La burguesía de estado mexicana se vio enfrentada, desde mitad de los sesenta, a un descontento social generalizado. Cuando se materializó primero en el movimiento médico y luego en el estudiantil, los reprimió sin ambages. Mientras tanto, se mataban entre las distintas «familias» por ocupar el palacio presidencial de los Pinos en el siguiente sexenio. Y por supuesto instrumentalizaban todo lo que tuvieran a mano para ganar posiciones internas. Incluida la represión y su relato.

Pero esa represión, como habían mostrado los movimientos y huelgas anteriores, venía «de oficio», era -y sigue siendo- la forma en que el estado defiende el estado de cosas existentes cuando no es lo suficientemente fuerte como para absorber el descontento y convertirlo en legitimación pero no tiene un enemigo lo suficientemente sólido, extenso y consciente como para obligarle a la prudencia y la contención.

La debilidad del movimiento estudiantil, los lazos que le mantuvieron siempre ligado al capital nacional aunque fuera a través de propuestas «alternativas», democráticas, de dirección, su incapacidad para articular una toma de consciencia, fue lo que hizo posible para el estado masacrarlo.
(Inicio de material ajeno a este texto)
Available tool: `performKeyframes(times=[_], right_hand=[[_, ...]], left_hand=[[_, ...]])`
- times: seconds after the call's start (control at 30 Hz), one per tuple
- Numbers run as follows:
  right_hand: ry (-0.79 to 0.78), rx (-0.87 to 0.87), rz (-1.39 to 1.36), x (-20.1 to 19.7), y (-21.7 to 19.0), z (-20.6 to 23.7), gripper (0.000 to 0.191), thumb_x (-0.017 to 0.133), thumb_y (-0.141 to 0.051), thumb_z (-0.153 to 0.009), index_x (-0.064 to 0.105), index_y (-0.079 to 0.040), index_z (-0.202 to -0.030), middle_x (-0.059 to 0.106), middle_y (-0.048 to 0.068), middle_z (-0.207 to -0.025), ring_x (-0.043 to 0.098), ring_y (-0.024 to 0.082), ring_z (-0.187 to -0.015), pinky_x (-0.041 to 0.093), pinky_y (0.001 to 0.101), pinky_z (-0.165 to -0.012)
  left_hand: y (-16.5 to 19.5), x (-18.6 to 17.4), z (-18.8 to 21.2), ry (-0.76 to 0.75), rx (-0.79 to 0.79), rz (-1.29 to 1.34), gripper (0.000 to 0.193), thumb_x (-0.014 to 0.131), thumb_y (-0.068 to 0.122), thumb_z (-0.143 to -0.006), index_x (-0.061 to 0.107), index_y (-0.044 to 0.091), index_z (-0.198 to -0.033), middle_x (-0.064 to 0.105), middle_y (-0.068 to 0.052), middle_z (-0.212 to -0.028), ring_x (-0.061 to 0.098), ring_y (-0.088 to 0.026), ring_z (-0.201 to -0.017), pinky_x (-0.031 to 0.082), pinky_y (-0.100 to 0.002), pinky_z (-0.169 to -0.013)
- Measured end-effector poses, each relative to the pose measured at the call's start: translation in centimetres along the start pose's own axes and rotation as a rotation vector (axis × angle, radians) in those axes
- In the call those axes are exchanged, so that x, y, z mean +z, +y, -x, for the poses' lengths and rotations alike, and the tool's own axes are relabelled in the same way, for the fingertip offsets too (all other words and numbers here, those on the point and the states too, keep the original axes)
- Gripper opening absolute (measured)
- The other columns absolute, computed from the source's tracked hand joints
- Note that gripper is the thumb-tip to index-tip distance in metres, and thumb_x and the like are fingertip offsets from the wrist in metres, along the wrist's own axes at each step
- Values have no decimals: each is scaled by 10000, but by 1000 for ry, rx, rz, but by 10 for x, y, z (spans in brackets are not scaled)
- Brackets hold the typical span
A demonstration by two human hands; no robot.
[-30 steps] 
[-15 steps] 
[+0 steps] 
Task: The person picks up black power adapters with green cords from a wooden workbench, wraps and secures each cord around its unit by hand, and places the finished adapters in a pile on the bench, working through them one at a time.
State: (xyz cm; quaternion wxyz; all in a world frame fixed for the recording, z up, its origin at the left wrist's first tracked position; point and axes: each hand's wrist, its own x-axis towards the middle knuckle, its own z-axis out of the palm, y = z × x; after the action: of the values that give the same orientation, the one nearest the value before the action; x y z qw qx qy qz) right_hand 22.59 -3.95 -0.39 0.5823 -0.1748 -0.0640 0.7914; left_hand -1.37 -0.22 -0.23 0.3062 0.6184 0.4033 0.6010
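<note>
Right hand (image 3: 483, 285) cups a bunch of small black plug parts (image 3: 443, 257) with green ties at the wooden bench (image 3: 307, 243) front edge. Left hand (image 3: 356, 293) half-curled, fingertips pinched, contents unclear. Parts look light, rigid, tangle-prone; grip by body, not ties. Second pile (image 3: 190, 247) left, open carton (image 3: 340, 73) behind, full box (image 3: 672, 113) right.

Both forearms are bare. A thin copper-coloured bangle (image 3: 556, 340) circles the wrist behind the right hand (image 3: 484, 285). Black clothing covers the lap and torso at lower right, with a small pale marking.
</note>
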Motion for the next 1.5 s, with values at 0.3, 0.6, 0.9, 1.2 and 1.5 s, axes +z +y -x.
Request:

Esa misma debilidad convierte el relato, cincuenta años después, en una nueva fiesta de despojos para los herederos de las mismas hienas que lo masacraron entonces. Por eso, lo que conviene recordar hoy, lo que debe quedar de aquel desastre es que el PRI, sus dirigentes de entonces o las siglas y nombres de los aparatos represivos de entonces, eran meramente contingentes.

Lo material, lo central en Tlatelcoco y la represión que siguió durante años fue el estado mexicano en acción. Y nada ha cambiado en su estructura y naturaleza y menos aun en la de las relaciones sociales que protege, como para pensar que vaya nunca a ser distinto.

Notas


  1. A este punto el lector español o argentino ya habrán trazado los paralelismos inevitables tanto con los movimientos huelguísticos de los 50 y 60 como el movimiento estudiantil de la segunda mitad de los sesenta.